== TASK INSTRUCTIONS ==
Write down the whole listing below again without changing a word.
——
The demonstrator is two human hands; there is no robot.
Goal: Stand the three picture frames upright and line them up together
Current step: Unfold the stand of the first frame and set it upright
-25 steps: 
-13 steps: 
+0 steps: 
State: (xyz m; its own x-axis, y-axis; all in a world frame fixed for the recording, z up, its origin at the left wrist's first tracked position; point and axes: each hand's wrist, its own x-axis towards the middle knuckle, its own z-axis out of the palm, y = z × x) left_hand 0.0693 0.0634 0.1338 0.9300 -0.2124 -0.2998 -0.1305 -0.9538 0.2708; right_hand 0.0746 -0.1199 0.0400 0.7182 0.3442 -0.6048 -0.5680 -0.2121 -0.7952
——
== PROBLEM SOLUTION ==
The demonstrator is two human hands; there is no robot.
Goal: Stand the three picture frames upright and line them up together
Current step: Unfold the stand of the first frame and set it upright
-25 steps: 
-13 steps: 
+0 steps: 
State: (xyz m; its own x-axis, y-axis; all in a world frame fixed for the recording, z up, its origin at the left wrist's first tracked position; point and axes: each hand's wrist, its own x-axis towards the middle knuckle, its own z-axis out of the palm, y = z × x) left_hand 0.0693 0.0634 0.1338 0.9300 -0.2124 -0.2998 -0.1305 -0.9538 0.2708; right_hand 0.0746 -0.1199 0.0400 0.7182 0.3442 -0.6048 -0.5680 -0.2121 -0.7952

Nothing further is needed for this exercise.